Калеб отвесил поклон еще ниже первого и вышел; Эдгар остановился в большом смущении, ожидая разговора, который должен был закончить день, ознаменованный уже столькими неожиданными событиями.
— Мастер Рэвенсвуд, — неуверенно начал сэр Уильям Эштон, — я надеюсь, вы истинно добрый христианин и не захотите окончить этот день, по-прежнему тая гнев в сердце своем.
Рэвенсвуд вспыхнул.
— У меня не было оснований, по крайней мере нынче, упрекать себя в забвении тех обязанностей, которые налагает на христианина его вера, — сказал он.
— Мне кажется, — возразил ему гость, — это не совсем так, если вспомнить все споры и тяжбы, к несчастью слишком часто возникавшие между покойным лордом Рэвенсвудом, вашим батюшкой, и мною.
— Я просил бы, милорд, — сказал Рэвенсвуд, с трудом сдерживаясь, — чтобы в доме моего отца мне не напоминали об этих обстоятельствах.
— В любом ином случае я исполнил бы вашу просьбу, продиктованную щепетильностью, — ответил сэр Уильям Эштон, — но теперь мне необходимо высказаться до конца. Я был слишком наказан, уступив чувству ложной щепетильности, помешавшей мне настоять на встрече с вашим отцом, которой я много раз добивался. Сколько горя, принесенного и ему и мне, удалось бы тогда избежать!
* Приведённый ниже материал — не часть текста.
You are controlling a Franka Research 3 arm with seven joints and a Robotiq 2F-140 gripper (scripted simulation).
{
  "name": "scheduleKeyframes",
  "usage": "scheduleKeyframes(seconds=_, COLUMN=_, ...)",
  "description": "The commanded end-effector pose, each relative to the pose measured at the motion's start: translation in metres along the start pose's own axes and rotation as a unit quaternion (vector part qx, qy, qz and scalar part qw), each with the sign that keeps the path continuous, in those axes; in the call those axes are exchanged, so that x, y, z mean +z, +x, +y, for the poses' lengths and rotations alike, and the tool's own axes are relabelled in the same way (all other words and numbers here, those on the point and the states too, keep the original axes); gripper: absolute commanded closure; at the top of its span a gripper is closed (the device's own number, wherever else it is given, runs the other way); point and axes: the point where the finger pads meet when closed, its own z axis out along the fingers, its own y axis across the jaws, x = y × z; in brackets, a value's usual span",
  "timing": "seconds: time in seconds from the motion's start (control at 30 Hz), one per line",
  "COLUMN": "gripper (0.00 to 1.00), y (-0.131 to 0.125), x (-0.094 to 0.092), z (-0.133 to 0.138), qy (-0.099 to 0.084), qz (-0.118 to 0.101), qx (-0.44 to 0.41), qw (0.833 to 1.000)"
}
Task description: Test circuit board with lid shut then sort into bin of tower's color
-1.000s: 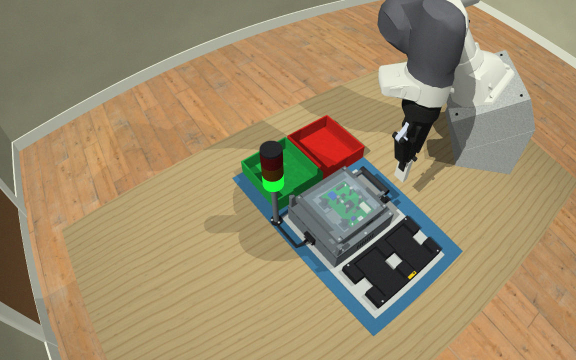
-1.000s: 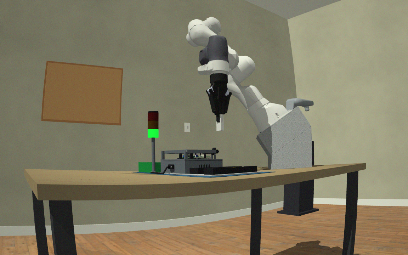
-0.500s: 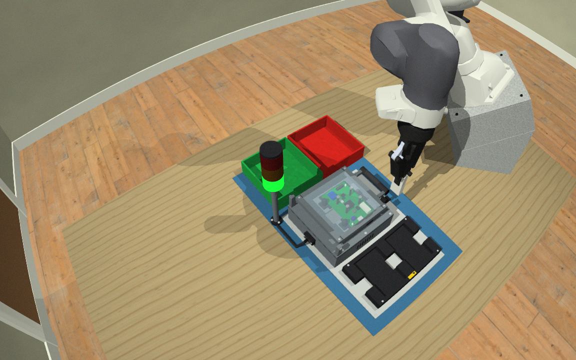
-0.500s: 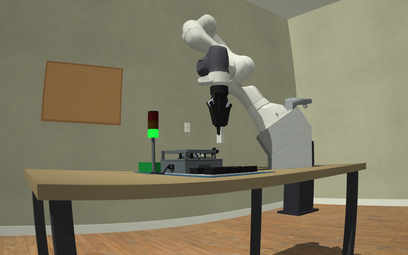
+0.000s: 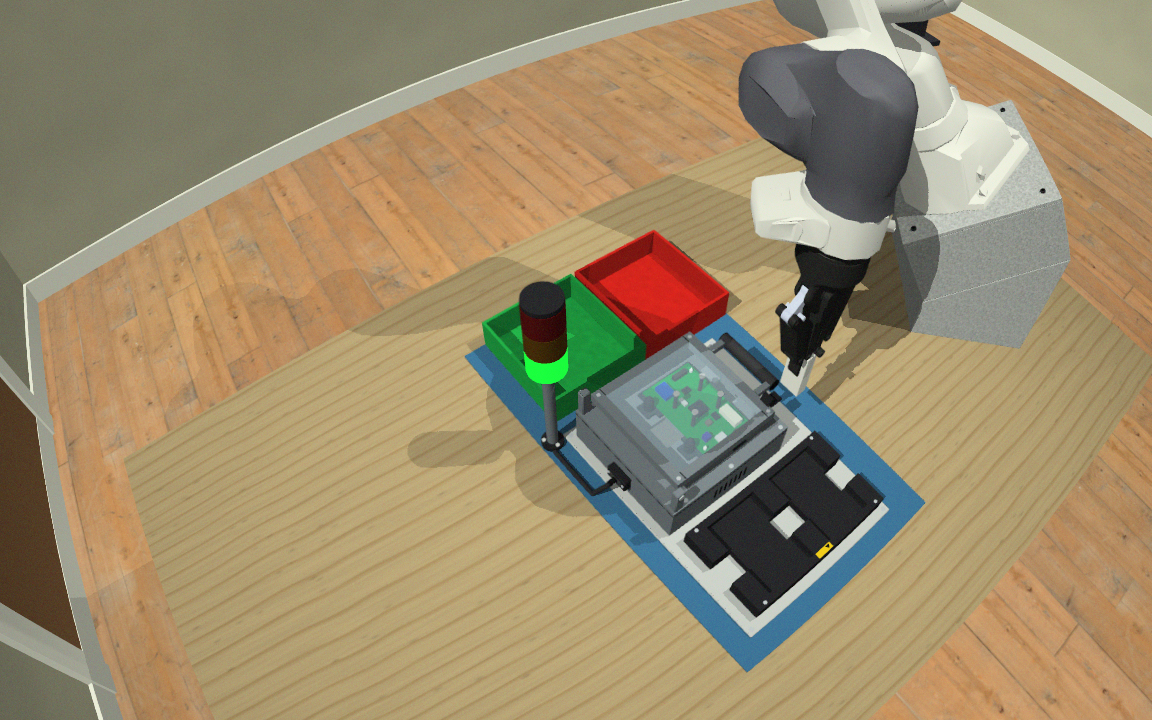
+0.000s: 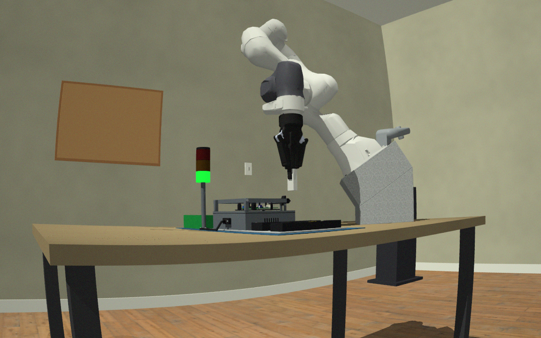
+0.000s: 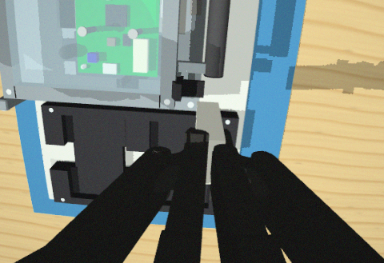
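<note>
The green circuit board [image 5: 692, 407] [image 7: 118, 29] lies face up in the grey tester [image 5: 650, 466] [image 6: 243, 218] under the shut clear lid. The lid's black handle [image 5: 746, 358] [image 7: 219, 15] runs along the edge toward the robot's base. A small black tab [image 7: 188, 87] sits just past the handle's end. The signal tower [image 5: 546, 365] [image 6: 203, 176] shows green. My gripper [image 5: 797, 380] [image 6: 290, 185] [image 7: 206, 118] is shut and empty. It points down and hangs a little above the tester, beside that end of the handle.
The green bin [image 5: 508, 335] [image 6: 192, 221] and the red bin [image 5: 625, 246] stand side by side behind the tester. The empty black tray [image 5: 777, 519] [image 7: 96, 135] lies in front of it. All rest on a blue mat [image 5: 517, 416] [image 7: 272, 34]. The robot's grey pedestal [image 5: 983, 259] stands at the right.
</note>
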Motion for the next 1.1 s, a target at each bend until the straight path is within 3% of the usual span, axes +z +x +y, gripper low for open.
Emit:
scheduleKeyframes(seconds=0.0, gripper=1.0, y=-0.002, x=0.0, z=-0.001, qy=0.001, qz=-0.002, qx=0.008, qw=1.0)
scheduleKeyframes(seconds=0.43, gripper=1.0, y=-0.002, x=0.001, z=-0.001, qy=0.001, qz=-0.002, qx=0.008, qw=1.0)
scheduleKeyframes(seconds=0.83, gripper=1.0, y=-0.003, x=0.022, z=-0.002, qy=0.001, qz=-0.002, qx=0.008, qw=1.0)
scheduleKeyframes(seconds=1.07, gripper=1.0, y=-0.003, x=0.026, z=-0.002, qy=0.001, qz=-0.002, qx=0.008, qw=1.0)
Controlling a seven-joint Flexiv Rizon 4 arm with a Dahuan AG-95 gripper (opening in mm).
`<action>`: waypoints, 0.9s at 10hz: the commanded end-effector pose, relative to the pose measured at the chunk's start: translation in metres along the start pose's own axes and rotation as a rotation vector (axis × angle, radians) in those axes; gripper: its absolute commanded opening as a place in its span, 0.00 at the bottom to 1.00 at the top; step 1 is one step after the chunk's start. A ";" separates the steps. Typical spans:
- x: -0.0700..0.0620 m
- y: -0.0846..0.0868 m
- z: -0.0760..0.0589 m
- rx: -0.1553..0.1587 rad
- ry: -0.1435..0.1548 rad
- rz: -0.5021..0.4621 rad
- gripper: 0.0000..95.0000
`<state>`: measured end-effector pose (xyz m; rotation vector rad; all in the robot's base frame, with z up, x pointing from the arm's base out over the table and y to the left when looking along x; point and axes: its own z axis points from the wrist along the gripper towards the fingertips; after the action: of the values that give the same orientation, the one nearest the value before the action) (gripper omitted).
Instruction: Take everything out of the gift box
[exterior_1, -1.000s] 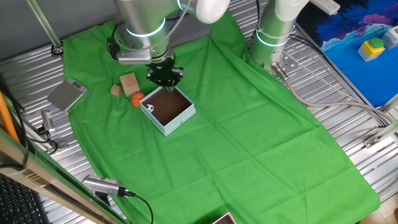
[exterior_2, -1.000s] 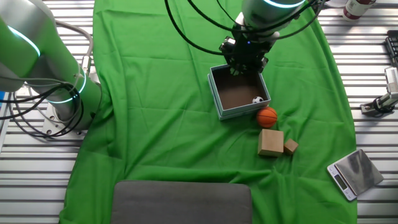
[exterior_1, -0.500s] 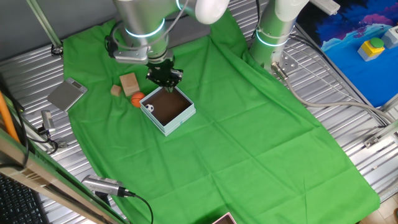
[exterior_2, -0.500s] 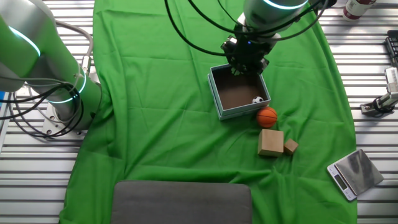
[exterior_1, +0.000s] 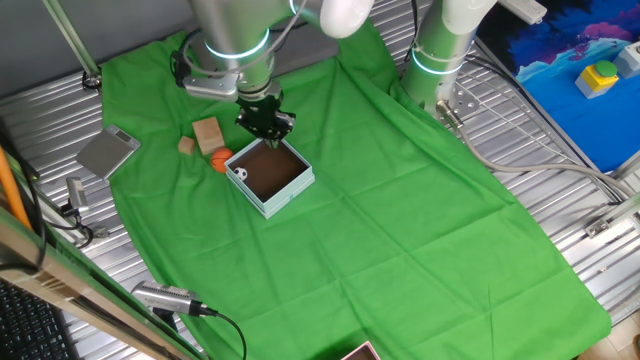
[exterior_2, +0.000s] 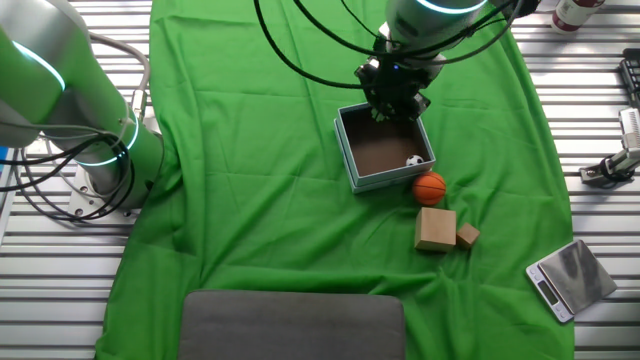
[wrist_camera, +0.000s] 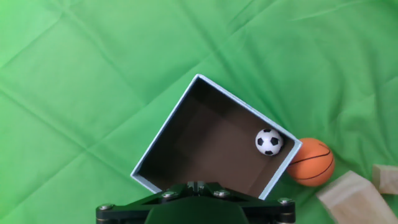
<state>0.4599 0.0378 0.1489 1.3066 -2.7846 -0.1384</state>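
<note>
The gift box (exterior_1: 291, 189) sits on the green cloth, pale blue outside and dark brown inside. It also shows in the other fixed view (exterior_2: 346, 148) and in the hand view (wrist_camera: 163, 132). The soccer ball (wrist_camera: 269, 142) lies in one corner of the box (exterior_2: 414, 161). The orange basketball (wrist_camera: 311, 162) rests on the cloth just outside that corner (exterior_1: 220, 160). The tan wooden block (exterior_2: 435, 229) and a smaller block (exterior_2: 467, 236) lie beyond it. My gripper (exterior_1: 265, 122) hangs over the box's far edge (exterior_2: 393, 100), fingers together and empty.
A flat grey scale (exterior_1: 108, 152) lies at the cloth's edge past the blocks. A second arm's base (exterior_1: 440, 60) stands at the back. A grey pad (exterior_2: 295, 325) lies at the near edge in the other fixed view. Metal slats surround the cloth.
The hand has shifted very slightly above the box's far edge. The box, balls and blocks have not moved.
</note>
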 end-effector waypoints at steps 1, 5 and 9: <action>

— Это правда, — сказал Рэвенсвуд после минутного молчания. — Я слышал от отца, что вы предлагали ему свидание.
— Предлагал, дорогой Рэвенсвуд. Но этого было мало. Мне следовало просить, умолять, заклинать! Мне нужно было разрушить преграду, которую корыстные люди воздвигли между нами, и показать себя в истинном свете, показать себя готовым пожертвовать даже большей частью моих законных прав из уважения к его столь естественным чувствам. Но я должен сказать в свое оправдание, мой юный друг (разрешите мне так называть вас), что если бы мы с вашим отцом когда-нибудь провели вместе хоть столько времени, сколько теперь мне посчастливилось пробыть в вашем обществе, то наша страна, вероятно, сохранила бы одного из самых достойных своих сынов, а мне не пришлось бы враждовать с человеком, который всегда вызывал во мне восхищение и уважение.
Сэр Уильям поднес платок к глазам. Рэвенсвуд тоже был растроган, но хранил молчание, ожидая продолжения этого удивительного признания.
— Я хотел, чтобы вы знали, — продолжал лорд-хранитель, — что, хотя я счел необходимым подтвердить законность моих требований через судебное определение, я никогда не имел намерения настаивать на чем-нибудь таком, что выходило бы за пределы справедливости.
— Милорд, — ответил Рэвенсвуд, — нам незачем продолжать этот разговор. Все владения, которые закон отдаст или уже отдал вам, — ваши или будут ими. Ни мой отец, ни я никогда ничего не приняли бы из милости.
— Из милости? Нет, вы меня не поняли. Вам трудно понять — вы не юрист. Права могут быть действительны в глазах закона и признаны таковыми, но тем не менее благородный человек не во всех случаях сочтет возможным ими воспользоваться.
— Очень сожалею об этом, милорд.
— Ну-ну, вы — точь-в-точь как молодой адвокат: в вас говорит сердце, а не разум. Нам с вами нужно еще многое решить. Неужели вы осудите меня за то, что я, старик, желаю мира и, оказавшись в доме человека, спасшего жизнь мне и моей дочери, хочу от всей души покончить со всеми спорами самым благородным образом.
Произнося эти слова, лорд-хранитель сжимал неподвижную руку Рэвенсвуда в своей, и поэтому молодому человеку, каковы бы ни были его прежние намерения, ничего не оставалось, как согласиться с гостем и пожелать ему доброй ночи, отложив дальнейшие объяснения до следующего дня.
Рэвенсвуд поспешил в зал, где ему предстояло провести ночь, и долгое время ходил по нему взад и вперед в сильном волнении. Его смертельный враг находился у него в доме, а в его сердце не было ни родовой ненависти, ни истинно христианского прощения. Рэвенсвуд сознавал, что как исконный враг сэра Эштона он не может предать забвению нанесенные его дому обиды, а как христианин не в силах уже мстить за них и что он готов пойти на низкую, бесчестную сделку со своей совестью, примирив ненависть к отцу с любовью к дочери. Он проклинал себя. Не останавливаясь, шагал он по комнате, освещенной бледным светом луны и красноватым мерцанием затухающего огня, и то отворял, то затворял зарешеченные окна, словно задыхался без свежего воздуха и в то же время боялся его проникновения. В конце концов страсти в нем откипели, и Эдгар опустился в кресло, которое на эту ночь должно было заменить ему постель.